You might even do something deemed impossible.
NOTES
Prayers of the People – Sudie Niesen Thompson
We praise you, O God — Creator, Word, and Spirit — for you are steadfast in your love for us and lavish in showing mercy! We give thanks: that you sent your Son to reveal your grace; that he lived and died to bear witness to your love; that he overcame death to summon us into new life. With gratitude for the grace we know in Christ, we turn to you in faith and in hope:
God-with-Us — Some among us come in search of healing, for we are afflicted in body, mind, or spirit. Our limbs ache from chronic pain; our hearts weigh heavy with grief; our fragile frames succumb to disease; our wounded souls suffer despair. And, like those who wait by the pool of Bethesda, we yearn for wholeness. We pray, O God, that your Spirit would stir within and among us — bringing us peace, bringing us comfort, bringing us hope.

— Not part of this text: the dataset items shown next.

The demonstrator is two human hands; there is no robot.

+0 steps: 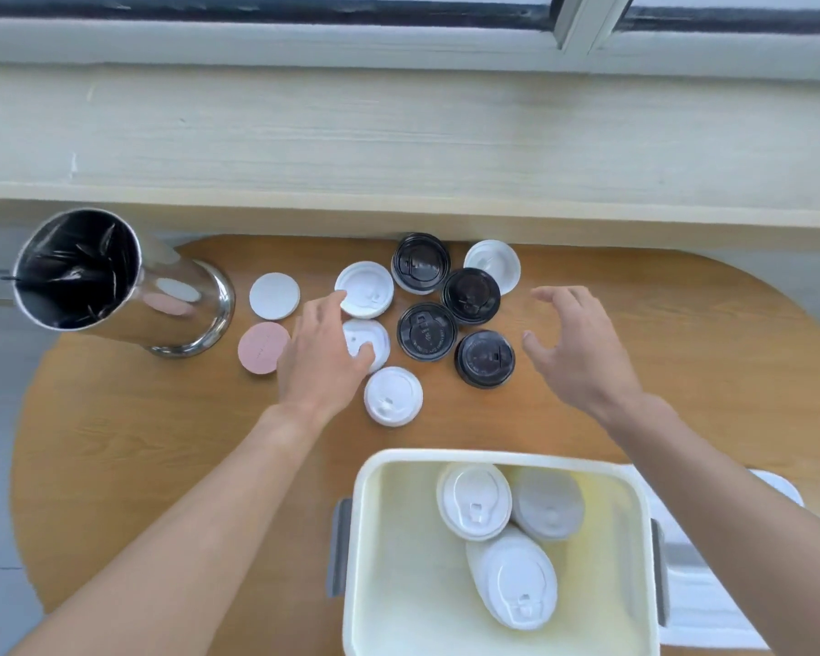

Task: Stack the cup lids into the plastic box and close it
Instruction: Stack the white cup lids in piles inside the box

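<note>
A: What are the fingers doing?

B: The left hand (320,359) lies over a white lid (369,342). Its thumb presses the near edge of that lid, and a fingertip touches the rim of the next white lid (364,289) beyond it. The fingers are bent around the covered lid, though I cannot tell if it is off the table. The right hand (576,345) hovers with its fingers spread and loosely curved, holding nothing and touching nothing.

A: And around the hands?

B: A third white lid (393,396) lies just near of the left hand. Between the hands sit four black lids (427,331), and a fourth white lid (492,265) lies at the far edge, partly under one of the black ones. Left of the left hand are a flat white disc (274,295) and a pink disc (261,347), beside a tall steel cup (162,295).

A: The box?

B: The plastic box (365,537) stands open at the near edge of the wooden table (162,466), between the forearms. Three white lids (474,501) lie inside, overlapping toward its right side. The box cover (711,603) lies flat just right of the box.
</note>
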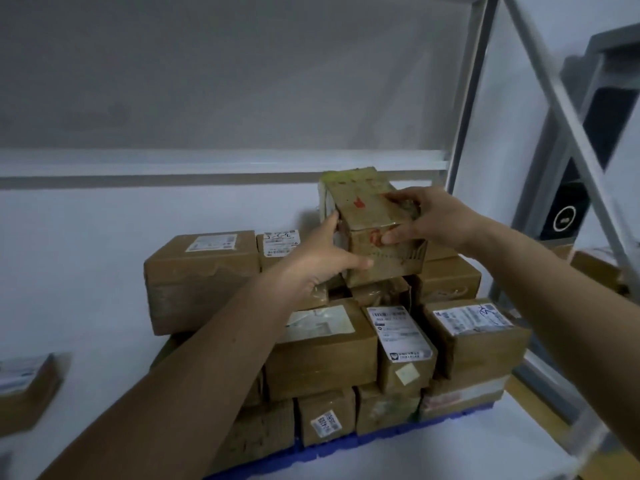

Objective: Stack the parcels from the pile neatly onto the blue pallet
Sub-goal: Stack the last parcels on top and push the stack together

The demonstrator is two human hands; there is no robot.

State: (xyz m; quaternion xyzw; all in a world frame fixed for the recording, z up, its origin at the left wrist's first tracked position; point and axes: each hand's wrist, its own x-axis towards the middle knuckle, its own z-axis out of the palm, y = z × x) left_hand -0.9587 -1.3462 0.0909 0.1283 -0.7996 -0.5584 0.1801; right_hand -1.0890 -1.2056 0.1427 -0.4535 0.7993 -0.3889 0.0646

Of course, there are things in our lives that cry out for healing ... things we, ourselves, cannot name. But you, Lord, perceive this brokenness. Perhaps it is our determined self-reliance, which prevents us from receiving the care of others. Or a misguided belief that our value depends upon what we produce. Or the deeply-rooted prejudice that seeps out in words that diminish and deeds that wound. Lord, help us recognize the various ways we need to be made well, and liberate us to be agents of our own healing.
Merciful God, transform us — we pray — that we, too, might stand, take our mats, and go. By your Spirit, empower us to participate in healing this world. Wherever we encounter despair, give us the conviction to offer hope. Wherever we encounter suffering, give us the grace to offer compassion. Wherever we encounter injustice, give us the courage to affirm the dignity of all. And wherever we encounter strife, give us the determination to work for peace.
On this Memorial Day weekend, we remember all who have died while serving this country. We give thanks for their dedication, their courage, and their willingness to serve, and hope that – one day – no one else will need to pay this price. Receive both our gratitude and our grief for the sacrifices these brave men and women (and their families) have made, and grant us the imagination and collective will to create a warless world.
We lift this prayer in the name of your son, Jesus Christ, the one who taught us to pray together, saying:
Our Father, who art in heaven, hallowed be thy name. Thy kingdom come, thy will be done, on earth as it is in heaven. Give us this day our daily bread; and forgive us our debts, as we forgive our debtors; and lead us not into temptation, but deliver us from evil. For thine is the kingdom and the power and the glory, forever. Amen.